The jury was informed that if the additional information was not material or lacked significant weight, Centocor's burden would be more challenging to meet. The jury instruction effectively guided the jury in evaluating evidence regarding the written description issue, including the J695 crystal structure. Notably, even without the J695 information, substantial evidence supported the jury's verdict of invalidity due to inadequate written description. Centocor presented five categories of structural differences between Stelara and AbbVie’s patented Joe-9 antibodies, including sequence similarity and binding site differences.

The absence of the J695 crystal structure alone likely would not have changed the jury's invalidity verdict, indicating that the overall record did not show any reversible error in the verdict. The court concluded that Centocor was not collaterally estopped from asserting invalidity defenses and that substantial evidence justified the jury's finding of invalidity due to inadequate written description. The district court did not abuse its discretion in denying AbbVie’s motion for a new trial, leading to the affirmation of the district court's judgments in both the infringement and interference actions.

The United States Court of Appeals for the Federal Circuit affirmed the judgment of the lower court regarding patent invalidity in the case of AbbVie Deutschland GmbH. Co. v. Janssen Biotech, Inc. The court held that Centocor was not barred by collateral estoppel from asserting invalidity defenses despite a prior Board ruling on the non-obviousness of the relevant claims in the ’128 patent. The court agreed with the trial court's invalidation of the asserted claims in both the ’128 and ’485 patents, basing this on the trial court's finding of obviousness, which AbbVie did not contest.
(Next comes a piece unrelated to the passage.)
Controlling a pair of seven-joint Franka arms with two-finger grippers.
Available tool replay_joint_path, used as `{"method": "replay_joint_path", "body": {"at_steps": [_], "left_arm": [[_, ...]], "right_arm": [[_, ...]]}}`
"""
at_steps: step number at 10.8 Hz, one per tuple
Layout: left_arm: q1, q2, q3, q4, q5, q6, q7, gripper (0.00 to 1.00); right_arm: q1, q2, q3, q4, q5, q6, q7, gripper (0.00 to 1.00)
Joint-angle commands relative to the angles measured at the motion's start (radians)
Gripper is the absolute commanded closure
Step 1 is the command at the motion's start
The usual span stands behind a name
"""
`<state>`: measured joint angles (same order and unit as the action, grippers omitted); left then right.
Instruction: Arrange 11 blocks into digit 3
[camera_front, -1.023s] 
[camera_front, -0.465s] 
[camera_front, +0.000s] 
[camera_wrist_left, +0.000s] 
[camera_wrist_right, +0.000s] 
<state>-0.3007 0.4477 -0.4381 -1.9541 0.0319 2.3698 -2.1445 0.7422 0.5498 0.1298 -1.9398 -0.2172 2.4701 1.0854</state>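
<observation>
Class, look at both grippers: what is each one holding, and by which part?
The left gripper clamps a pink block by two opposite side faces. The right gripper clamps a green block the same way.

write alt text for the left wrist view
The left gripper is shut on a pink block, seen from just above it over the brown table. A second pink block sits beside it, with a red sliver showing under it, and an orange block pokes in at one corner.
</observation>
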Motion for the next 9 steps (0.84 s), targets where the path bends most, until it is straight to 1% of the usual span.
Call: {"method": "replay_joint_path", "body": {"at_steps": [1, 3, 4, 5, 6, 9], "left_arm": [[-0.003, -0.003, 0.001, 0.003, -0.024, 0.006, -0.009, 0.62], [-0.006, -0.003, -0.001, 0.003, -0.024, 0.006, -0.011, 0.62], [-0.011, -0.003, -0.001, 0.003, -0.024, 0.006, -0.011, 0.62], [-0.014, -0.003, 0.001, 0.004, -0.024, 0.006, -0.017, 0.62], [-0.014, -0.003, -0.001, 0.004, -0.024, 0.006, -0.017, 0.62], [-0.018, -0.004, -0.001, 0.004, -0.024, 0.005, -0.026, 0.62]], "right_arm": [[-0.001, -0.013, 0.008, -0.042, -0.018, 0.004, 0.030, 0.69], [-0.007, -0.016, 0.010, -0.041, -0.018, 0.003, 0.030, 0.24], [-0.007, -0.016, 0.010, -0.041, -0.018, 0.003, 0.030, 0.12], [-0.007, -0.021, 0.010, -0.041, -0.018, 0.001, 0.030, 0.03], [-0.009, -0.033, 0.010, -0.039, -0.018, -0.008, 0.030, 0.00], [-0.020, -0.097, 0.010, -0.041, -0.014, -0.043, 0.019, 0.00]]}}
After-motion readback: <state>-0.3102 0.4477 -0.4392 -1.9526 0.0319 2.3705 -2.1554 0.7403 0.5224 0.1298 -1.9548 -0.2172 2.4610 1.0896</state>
AbbVie conceded that the validity hinged on whether the jury received proper instructions regarding the burdens of proof. The court noted that while AbbVie sought a new trial based on the obviousness judgment, it did not file for judgment as a matter of law (JMOL) on that point. The court clarified that the outcome of the case depends on whether any prejudicial errors were found in the jury instructions. If no errors were determined, the finding of obviousness would remain, rendering the patents invalid. Conversely, if errors were found, AbbVie would be entitled to a new trial on all validity issues.

The concurring opinion emphasized that the majority's analysis of the written description was not necessary for the case's outcome and that the court reviews jury instruction sufficiency de novo, only ordering a new trial if errors had a prejudicial impact on the outcome. AbbVie argued that the improperly structured jury instruction affected all invalidity verdicts, as it was the only instruction addressing Centocor's burden of proof, which was presented at the beginning of the jury instructions.

AbbVie contends that the jury instruction regarding the impact of previously unseen material on the Patent and Trademark Office (PTO) significantly affected the jury's assessment of all four validity defenses, particularly concerning the written description. AbbVie highlights that Centocor’s main argument was that the crystal structure of J695 constituted "additional information" that eased their burden of proof. Janssen acknowledges that the jury instruction in question applied equally to both the written description (112) and obviousness claims. During oral argument, Janssen's counsel confirmed that the instruction affected all grounds of invalidity. Both parties agree that evaluating AbbVie’s challenge to the jury instruction is crucial for addressing the alleged errors. The assessment indicates the jury instruction adequately guided the jury in weighing evidence relevant to both written description and obviousness. Consequently, the decision to affirm the lower court's judgment is supported, as AbbVie is not entitled to a new trial due to a legally erroneous jury instruction, leading to the conclusion that its patents are invalid based on the jury's finding of obviousness. The concurrence in the majority's outcome is stated, though with differing reasoning.